▸ ASSIGNMENT
Look at the entries below and restate word for word the lines from the first through the one that has "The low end".

### INPUT MATERIAL

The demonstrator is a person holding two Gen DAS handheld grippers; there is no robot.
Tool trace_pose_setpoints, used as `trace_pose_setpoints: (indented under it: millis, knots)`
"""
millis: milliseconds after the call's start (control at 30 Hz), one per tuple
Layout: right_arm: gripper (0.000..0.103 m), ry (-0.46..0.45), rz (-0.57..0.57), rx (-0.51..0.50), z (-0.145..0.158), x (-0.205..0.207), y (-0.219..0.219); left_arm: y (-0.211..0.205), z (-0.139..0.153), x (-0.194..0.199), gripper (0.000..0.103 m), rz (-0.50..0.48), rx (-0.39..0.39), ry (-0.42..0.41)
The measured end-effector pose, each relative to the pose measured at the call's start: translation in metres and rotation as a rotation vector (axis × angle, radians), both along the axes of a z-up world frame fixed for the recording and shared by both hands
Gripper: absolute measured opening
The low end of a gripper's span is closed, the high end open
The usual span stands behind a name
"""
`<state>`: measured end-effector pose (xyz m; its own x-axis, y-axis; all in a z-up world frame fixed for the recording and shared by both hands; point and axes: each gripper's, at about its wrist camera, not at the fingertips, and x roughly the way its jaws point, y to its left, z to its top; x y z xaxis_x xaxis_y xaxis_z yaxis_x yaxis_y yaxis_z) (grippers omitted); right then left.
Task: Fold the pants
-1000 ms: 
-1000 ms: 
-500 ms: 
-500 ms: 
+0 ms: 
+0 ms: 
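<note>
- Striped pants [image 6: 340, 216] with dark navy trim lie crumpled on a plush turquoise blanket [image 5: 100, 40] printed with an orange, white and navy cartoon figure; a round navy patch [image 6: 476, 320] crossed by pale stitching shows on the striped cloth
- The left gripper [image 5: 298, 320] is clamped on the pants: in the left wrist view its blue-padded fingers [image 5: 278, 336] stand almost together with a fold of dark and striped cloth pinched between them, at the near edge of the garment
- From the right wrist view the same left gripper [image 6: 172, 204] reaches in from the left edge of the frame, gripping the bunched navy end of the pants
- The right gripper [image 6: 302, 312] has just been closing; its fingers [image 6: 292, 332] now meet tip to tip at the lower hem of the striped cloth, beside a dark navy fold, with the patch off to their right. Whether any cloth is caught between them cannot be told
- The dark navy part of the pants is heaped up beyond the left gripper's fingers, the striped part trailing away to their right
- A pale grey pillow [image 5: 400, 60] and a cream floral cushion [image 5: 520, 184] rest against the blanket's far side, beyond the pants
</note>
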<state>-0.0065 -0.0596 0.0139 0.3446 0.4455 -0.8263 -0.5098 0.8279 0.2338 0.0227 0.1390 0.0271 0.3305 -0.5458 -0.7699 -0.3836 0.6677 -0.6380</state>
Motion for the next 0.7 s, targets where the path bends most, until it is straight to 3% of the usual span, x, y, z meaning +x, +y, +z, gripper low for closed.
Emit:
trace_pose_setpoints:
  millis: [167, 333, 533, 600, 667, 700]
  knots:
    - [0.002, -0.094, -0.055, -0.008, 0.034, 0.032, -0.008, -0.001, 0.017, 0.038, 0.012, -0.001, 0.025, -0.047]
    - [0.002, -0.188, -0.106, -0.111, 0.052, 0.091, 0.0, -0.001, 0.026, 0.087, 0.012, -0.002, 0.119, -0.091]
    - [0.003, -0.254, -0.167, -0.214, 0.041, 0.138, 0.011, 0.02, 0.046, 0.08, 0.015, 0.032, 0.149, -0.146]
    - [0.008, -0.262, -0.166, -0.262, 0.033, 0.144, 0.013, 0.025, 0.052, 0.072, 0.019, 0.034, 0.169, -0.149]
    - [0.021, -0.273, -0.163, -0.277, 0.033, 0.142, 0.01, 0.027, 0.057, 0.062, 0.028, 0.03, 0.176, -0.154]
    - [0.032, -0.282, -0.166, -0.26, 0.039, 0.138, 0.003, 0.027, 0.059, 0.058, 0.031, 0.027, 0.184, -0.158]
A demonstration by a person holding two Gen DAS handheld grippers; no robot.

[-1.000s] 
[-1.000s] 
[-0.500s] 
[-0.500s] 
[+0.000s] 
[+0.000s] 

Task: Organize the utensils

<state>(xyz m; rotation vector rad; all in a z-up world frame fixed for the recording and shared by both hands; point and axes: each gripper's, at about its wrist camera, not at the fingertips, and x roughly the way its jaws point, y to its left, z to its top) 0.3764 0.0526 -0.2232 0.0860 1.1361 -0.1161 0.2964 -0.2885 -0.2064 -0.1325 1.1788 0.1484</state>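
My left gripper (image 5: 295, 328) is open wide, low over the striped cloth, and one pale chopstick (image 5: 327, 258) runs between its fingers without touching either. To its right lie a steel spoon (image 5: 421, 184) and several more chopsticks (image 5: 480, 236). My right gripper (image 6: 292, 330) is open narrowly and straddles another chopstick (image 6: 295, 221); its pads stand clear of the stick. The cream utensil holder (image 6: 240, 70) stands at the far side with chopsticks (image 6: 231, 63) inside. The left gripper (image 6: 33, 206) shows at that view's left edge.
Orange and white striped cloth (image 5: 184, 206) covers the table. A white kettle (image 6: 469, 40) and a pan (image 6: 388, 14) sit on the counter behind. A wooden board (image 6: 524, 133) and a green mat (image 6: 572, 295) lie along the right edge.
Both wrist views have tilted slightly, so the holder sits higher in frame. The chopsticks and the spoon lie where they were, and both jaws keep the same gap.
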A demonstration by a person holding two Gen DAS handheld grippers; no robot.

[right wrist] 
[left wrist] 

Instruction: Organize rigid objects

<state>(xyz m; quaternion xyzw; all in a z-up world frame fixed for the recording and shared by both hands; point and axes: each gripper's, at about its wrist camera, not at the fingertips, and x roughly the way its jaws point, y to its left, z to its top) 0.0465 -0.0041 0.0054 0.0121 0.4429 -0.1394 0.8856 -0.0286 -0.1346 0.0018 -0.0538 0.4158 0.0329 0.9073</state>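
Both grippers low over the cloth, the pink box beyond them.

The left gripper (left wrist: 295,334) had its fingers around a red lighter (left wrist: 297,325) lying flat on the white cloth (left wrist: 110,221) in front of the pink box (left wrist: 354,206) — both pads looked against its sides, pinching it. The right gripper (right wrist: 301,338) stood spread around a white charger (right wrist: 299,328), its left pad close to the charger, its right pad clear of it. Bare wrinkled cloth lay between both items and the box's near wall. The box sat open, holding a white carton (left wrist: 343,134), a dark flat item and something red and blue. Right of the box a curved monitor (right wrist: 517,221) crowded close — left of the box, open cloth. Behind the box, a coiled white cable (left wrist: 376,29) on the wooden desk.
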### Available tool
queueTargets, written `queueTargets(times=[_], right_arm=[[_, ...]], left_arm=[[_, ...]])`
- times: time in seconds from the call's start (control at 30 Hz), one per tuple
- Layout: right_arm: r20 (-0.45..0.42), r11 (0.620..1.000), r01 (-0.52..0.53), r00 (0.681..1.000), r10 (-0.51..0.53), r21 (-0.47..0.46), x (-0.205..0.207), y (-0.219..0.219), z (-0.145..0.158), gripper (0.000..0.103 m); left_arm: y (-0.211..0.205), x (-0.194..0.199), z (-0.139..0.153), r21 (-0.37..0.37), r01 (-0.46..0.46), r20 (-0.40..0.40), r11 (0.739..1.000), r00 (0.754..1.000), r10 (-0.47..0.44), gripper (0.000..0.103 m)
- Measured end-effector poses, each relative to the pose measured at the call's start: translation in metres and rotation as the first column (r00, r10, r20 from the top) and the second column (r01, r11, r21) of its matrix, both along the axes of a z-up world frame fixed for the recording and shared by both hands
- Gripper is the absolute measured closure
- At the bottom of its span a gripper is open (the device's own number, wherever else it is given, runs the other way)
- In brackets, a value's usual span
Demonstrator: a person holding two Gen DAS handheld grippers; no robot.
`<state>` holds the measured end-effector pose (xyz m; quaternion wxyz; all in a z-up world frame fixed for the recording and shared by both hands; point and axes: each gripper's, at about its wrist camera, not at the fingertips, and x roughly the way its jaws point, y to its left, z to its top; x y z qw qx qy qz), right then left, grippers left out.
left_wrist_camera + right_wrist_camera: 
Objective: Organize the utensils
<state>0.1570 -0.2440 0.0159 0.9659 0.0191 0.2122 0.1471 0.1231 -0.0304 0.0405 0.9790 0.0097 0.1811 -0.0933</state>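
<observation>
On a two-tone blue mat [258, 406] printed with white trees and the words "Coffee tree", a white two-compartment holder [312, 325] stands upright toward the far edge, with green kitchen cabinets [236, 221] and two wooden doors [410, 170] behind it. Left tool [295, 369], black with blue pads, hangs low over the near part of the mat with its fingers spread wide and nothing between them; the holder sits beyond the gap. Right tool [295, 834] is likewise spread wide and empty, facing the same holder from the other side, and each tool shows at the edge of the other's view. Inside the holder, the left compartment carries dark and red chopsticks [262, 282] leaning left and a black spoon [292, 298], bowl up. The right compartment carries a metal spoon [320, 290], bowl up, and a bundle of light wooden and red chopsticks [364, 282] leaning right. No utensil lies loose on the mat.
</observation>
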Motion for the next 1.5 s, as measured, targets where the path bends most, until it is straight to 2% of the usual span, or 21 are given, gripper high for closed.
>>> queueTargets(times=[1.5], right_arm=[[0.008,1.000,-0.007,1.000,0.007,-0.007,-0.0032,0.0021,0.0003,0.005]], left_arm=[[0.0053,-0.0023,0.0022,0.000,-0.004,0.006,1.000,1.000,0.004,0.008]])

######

▸ TASK RESULT
The demonstrator is a person holding two Gen DAS handheld grippers; there is no robot.
Tool trace_pose_setpoints, used as `trace_pose_setpoints: (indented under it: millis, knots)`
"""
millis: milliseconds after the call's start (control at 30 Hz), one per tuple
Layout: right_arm: gripper (0.000..0.103 m), ry (-0.46..0.45), rz (-0.57..0.57), rx (-0.51..0.50), z (-0.145..0.158), x (-0.205..0.207), y (-0.219..0.219); left_arm: y (-0.211..0.205), z (-0.139..0.153), x (-0.194..0.199), gripper (0.000..0.103 m), rz (-0.50..0.48), rx (-0.39..0.39), ry (-0.42..0.41)
The measured end-effector pose, each relative to the pose measured at the call's start: translation in metres and rotation as a rotation vector (axis × angle, radians), both along the axes of a z-up world frame fixed for the recording and shared by both hands
Gripper: absolute measured opening
The low end of a gripper's span is closed, the high end open

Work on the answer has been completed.